# [Exercise]
The answer is to be the data that follows, transcribed exactly, minus its pictures.

# [Available data]
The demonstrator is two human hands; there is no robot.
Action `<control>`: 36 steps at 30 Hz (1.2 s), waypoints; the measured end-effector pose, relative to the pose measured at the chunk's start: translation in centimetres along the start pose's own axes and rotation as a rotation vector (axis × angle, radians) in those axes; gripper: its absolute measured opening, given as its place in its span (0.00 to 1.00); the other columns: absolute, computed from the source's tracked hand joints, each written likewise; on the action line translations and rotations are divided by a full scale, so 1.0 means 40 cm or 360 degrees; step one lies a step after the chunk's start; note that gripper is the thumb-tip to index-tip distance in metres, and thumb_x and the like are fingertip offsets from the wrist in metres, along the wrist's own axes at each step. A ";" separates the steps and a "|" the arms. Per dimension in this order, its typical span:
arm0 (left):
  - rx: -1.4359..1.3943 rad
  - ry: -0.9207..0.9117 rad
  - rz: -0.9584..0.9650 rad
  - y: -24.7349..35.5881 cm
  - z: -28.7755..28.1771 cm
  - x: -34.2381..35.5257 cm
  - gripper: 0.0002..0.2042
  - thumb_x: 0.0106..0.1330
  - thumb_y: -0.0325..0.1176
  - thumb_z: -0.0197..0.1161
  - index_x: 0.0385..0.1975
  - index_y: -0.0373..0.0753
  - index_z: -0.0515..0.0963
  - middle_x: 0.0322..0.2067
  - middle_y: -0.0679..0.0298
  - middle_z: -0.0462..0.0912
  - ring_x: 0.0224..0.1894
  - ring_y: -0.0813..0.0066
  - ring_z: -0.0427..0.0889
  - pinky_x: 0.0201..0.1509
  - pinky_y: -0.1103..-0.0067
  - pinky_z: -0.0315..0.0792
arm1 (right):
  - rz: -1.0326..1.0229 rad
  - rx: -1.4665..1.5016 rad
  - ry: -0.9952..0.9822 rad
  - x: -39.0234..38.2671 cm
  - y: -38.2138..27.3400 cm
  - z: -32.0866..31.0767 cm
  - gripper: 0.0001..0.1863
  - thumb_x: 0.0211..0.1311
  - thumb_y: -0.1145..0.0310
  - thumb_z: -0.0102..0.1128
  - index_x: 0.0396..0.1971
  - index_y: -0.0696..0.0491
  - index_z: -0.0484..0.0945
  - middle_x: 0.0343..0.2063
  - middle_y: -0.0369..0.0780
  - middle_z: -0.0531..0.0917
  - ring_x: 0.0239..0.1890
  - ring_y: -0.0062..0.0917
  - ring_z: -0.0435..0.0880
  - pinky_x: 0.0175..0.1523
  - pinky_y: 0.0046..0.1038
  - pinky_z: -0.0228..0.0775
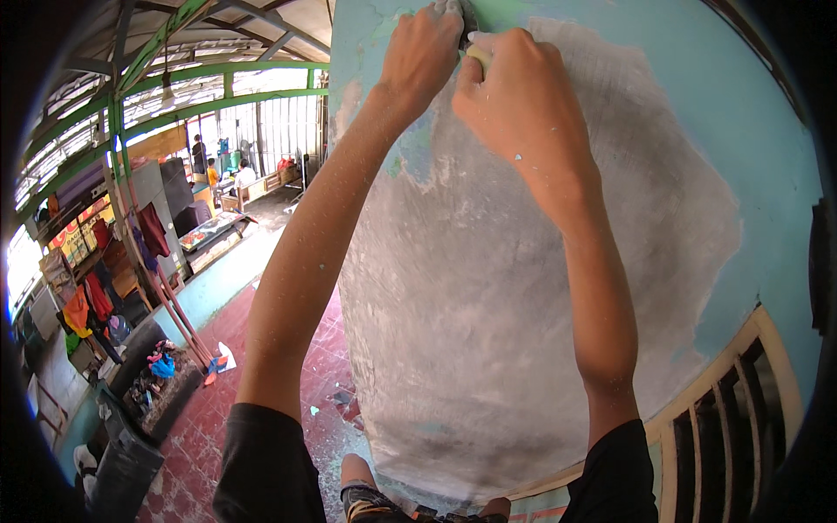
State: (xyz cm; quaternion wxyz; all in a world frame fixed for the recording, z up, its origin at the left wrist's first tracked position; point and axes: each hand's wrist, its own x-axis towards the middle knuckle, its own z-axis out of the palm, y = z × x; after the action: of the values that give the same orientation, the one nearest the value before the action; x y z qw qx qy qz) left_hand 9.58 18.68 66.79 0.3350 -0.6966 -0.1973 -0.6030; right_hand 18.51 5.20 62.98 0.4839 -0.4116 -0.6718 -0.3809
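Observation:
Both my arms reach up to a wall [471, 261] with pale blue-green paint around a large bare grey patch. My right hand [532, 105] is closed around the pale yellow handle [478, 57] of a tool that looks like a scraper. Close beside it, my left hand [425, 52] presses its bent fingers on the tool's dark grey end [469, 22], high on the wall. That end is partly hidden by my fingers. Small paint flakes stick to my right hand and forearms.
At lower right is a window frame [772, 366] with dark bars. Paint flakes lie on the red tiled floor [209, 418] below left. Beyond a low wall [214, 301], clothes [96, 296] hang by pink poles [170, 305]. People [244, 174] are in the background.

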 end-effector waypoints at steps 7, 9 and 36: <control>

# [Solution for this task]
The demonstrator is two human hands; there is no robot.
Action `<control>`: 36 steps at 30 Hz (1.2 s), waypoints; the measured end-effector pose, relative to the pose measured at the chunk's start: translation in centimetres along the start pose's own axes and rotation as a rotation vector (axis × angle, radians) in those axes; gripper: its absolute measured opening, given as its place in its span (0.00 to 1.00); the other columns: absolute, computed from the source's tracked hand joints, each written likewise; on the action line translations and rotations are divided by a full scale, so 1.0 means 40 cm or 360 degrees; step one lies a step after the chunk's start; note that gripper is the thumb-tip to index-tip distance in metres, and thumb_x and the like are fingertip offsets from the wrist in metres, along the wrist's own axes at each step. A ";" separates the steps and a "|" the arms. Per dimension in this order, its typical span:
arm0 (left):
  - rx: -1.4359..1.3943 rad
  - ry: -0.9207..0.9117 rad
  - rz: -0.9584..0.9650 rad
  - y: -24.7349..35.5881 cm
  - z: -28.7755..28.1771 cm
  - x: -34.2381..35.5257 cm
  - gripper: 0.0002..0.2042
  - thumb_x: 0.0106..0.1330
  - thumb_y: -0.0325..0.1176
  - thumb_z: -0.0197..0.1161
  - index_x: 0.0385..0.1975
  - index_y: -0.0373..0.0753
  - index_z: -0.0515..0.0963
  - middle_x: 0.0322..0.2067
  - middle_y: -0.0679..0.0298
  - middle_z: -0.0462..0.0912
  - ring_x: 0.0224..0.1894
  - ring_y: -0.0813..0.0066
  - ring_z: -0.0427..0.0889
  - pinky_x: 0.0201..0.1509
  - pinky_y: -0.1103..-0.0067
  - pinky_z: -0.0315..0.0792
arm1 (right):
  - rz: -1.0326..1.0229 rad
  - rx: -1.4665..1.5016 rad
  - ry: -0.9952..0.9822 rad
  - x: -39.0234..38.2671 cm
  - y: -38.2138..27.3400 cm
  - z: -32.0866..31.0767 cm
  - gripper: 0.0001..0.1863
  - thumb_x: 0.0211..0.1311
  - thumb_y: -0.1145..0.0310
  - thumb_z: -0.0102..0.1128
  - index_x: 0.0396..0.1971
  - index_y: -0.0696..0.0491
  - index_z: -0.0484..0.0945
  - middle_x: 0.0343..0.2063
  - middle_y: -0.0369..0.0780
  - middle_z: -0.0531..0.0917
  - ring_x: 0.0239..0.1890
  - ring_y: -0.0062..0.0917
  - ring_z: -0.0435..0.0880
  - pinky_x: 0.0175..0.1523
  - pinky_y: 0.0046..0.1038
  - pinky_z: -0.0228..0.0775
State: (xyz cm; quaternion wxyz; all in a world frame fixed for the recording, z up, its origin at the left wrist's first tracked position; point and axes: each hand's wrist, its own x-axis towards the middle knuckle, its own z-axis out of the palm, y = z × x; after the action: of the values that give the same orientation, the one nearest the value before the action; x y z qw qx qy qz) left_hand 9.58 18.68 66.79 0.3350 -0.6966 -0.1973 -0.6030; right_hand 18.51 5.20 62.98 0.4839 -0.4116 -0.6718 -0.3809
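Observation:
Both my arms reach up to a wall [471, 261] with pale blue-green paint around a large bare grey patch. My right hand [532, 105] is closed around the pale yellow handle [478, 57] of a tool that looks like a scraper. Close beside it, my left hand [425, 52] presses its bent fingers on the tool's dark grey end [469, 22], high on the wall. That end is partly hidden by my fingers. Small paint flakes stick to my right hand and forearms.
At lower right is a window frame [772, 366] with dark bars. Paint flakes lie on the red tiled floor [209, 418] below left. Beyond a low wall [214, 301], clothes [96, 296] hang by pink poles [170, 305]. People [244, 174] are in the background.
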
 end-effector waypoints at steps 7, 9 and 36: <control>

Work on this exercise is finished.